What is needed
Return the data below exactly, but only from the line containing "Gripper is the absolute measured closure" through the line containing "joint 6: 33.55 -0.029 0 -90", with both of those lines included.

[Dataset records]
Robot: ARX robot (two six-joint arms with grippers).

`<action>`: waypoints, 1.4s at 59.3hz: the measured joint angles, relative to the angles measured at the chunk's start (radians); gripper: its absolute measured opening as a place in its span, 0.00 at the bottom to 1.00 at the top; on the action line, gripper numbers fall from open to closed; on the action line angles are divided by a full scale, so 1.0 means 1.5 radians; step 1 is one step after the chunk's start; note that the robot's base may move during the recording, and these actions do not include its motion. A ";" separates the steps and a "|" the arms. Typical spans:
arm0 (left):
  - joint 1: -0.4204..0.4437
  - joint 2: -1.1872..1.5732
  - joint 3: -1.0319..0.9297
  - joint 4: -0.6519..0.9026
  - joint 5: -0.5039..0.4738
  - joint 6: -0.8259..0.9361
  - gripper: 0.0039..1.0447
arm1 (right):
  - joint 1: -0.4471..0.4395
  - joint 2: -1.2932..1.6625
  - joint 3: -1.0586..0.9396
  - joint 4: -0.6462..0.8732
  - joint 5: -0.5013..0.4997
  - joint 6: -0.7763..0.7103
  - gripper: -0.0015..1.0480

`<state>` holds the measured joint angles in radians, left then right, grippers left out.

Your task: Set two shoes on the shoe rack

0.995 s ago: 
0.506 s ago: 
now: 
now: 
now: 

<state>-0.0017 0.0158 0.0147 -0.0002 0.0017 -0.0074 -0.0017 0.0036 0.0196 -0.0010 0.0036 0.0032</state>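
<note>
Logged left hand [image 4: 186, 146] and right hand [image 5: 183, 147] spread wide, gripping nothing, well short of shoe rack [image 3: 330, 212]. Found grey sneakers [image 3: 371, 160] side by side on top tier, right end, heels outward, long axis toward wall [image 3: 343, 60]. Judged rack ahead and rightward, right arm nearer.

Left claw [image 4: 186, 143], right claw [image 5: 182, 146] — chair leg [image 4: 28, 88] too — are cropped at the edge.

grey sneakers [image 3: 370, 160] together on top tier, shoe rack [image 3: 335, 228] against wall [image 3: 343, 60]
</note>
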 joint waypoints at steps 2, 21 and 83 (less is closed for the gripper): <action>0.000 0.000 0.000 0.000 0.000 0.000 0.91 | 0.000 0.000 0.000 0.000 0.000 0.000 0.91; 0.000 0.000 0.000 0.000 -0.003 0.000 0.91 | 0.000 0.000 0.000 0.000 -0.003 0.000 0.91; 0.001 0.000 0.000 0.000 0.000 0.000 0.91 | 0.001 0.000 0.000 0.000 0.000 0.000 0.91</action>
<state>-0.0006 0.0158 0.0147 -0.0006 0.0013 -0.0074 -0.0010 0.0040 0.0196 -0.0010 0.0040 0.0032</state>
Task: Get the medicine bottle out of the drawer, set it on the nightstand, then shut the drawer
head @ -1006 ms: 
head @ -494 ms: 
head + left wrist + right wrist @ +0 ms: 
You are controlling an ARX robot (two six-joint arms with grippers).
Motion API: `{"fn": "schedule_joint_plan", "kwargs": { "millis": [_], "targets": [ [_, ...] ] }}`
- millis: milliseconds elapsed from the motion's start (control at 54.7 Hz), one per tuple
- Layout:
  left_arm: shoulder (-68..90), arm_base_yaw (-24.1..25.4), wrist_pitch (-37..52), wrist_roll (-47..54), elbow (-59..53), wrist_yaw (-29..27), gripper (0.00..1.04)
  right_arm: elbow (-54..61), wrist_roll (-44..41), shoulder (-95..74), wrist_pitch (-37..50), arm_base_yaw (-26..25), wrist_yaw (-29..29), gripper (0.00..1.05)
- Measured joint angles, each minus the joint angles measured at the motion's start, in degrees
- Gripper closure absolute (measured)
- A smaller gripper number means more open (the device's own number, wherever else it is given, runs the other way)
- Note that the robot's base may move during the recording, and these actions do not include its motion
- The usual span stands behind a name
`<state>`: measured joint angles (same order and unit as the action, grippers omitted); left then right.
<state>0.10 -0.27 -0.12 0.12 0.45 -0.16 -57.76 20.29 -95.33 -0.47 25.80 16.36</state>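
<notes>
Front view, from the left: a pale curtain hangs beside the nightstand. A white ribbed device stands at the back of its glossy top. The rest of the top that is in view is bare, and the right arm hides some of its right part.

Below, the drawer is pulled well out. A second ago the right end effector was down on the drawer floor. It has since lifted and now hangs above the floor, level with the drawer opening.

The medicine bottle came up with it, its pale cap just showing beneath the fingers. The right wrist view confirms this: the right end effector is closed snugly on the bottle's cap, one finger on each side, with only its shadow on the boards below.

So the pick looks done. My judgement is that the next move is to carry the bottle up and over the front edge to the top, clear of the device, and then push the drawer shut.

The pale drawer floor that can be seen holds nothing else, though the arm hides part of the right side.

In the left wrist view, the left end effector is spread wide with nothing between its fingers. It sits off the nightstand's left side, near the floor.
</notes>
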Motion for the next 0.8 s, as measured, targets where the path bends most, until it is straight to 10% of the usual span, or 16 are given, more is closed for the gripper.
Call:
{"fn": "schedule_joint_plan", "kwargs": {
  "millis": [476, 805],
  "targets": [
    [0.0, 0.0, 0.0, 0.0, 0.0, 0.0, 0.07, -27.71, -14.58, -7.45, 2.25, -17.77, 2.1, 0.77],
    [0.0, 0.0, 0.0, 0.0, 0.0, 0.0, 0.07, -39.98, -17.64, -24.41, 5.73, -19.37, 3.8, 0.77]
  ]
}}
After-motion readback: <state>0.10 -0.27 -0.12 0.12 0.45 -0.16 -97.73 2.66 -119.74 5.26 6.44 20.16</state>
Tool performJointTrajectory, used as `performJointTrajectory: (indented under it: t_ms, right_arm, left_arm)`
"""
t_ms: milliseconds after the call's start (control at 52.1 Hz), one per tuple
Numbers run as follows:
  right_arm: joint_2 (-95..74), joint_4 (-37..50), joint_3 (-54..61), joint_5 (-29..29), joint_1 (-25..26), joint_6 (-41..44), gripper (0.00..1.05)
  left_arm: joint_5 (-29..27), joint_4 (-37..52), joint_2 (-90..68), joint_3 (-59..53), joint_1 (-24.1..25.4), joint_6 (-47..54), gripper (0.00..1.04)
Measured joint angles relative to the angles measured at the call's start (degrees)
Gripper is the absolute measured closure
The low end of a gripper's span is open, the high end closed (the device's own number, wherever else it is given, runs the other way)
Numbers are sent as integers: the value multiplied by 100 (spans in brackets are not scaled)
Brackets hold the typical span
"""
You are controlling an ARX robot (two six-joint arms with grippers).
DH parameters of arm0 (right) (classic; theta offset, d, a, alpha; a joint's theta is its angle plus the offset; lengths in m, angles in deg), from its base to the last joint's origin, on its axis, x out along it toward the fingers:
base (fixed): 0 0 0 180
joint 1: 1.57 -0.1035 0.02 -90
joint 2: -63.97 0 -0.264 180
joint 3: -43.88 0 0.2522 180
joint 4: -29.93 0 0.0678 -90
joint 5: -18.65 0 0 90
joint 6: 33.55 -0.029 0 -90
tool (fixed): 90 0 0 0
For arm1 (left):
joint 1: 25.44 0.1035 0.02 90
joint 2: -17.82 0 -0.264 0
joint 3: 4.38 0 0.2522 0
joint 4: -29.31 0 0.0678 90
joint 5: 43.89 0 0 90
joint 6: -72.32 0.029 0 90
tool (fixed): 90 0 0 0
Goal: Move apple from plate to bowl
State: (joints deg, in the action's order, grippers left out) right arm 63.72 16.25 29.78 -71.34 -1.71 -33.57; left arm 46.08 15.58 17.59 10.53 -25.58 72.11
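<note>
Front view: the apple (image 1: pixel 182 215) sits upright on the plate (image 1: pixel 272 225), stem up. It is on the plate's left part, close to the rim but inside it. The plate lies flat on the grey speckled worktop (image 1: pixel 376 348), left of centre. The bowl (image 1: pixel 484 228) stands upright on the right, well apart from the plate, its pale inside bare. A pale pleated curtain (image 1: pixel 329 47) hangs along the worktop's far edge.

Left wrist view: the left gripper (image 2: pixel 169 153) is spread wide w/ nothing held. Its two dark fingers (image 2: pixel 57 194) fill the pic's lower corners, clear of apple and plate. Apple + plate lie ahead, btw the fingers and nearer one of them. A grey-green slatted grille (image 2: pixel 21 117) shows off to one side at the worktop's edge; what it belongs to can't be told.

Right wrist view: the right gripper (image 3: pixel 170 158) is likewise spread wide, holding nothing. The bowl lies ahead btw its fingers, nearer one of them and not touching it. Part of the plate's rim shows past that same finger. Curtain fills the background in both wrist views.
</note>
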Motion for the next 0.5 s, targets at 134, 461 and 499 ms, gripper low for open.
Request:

Solution
Gripper is the absolute measured closure
The low end of a gripper's span is open, the high end closed (the device's own number, wherever else it is given, runs the other way)
Numbers are sent as integers: the value multiplied by 100 (spans in brackets are not scaled)
Brackets hold the typical span
"""
You are controlling an ARX robot (two six-joint arms with grippers).
DH parameters of arm0 (right) (classic; theta offset, d, a, alpha; a joint's theta is its angle plus the offset; lengths in m, angles in deg), from its base to the last joint's origin, on its axis, x out along it toward the fingers:
base (fixed): 0 0 0 180
joint 1: 1.57 -0.1035 0.02 -90
joint 2: -63.97 0 -0.264 180
joint 3: -43.88 0 0.2522 180
joint 4: -29.93 0 0.0678 -90
joint 5: -18.65 0 0 90
joint 6: 33.55 -0.029 0 -90

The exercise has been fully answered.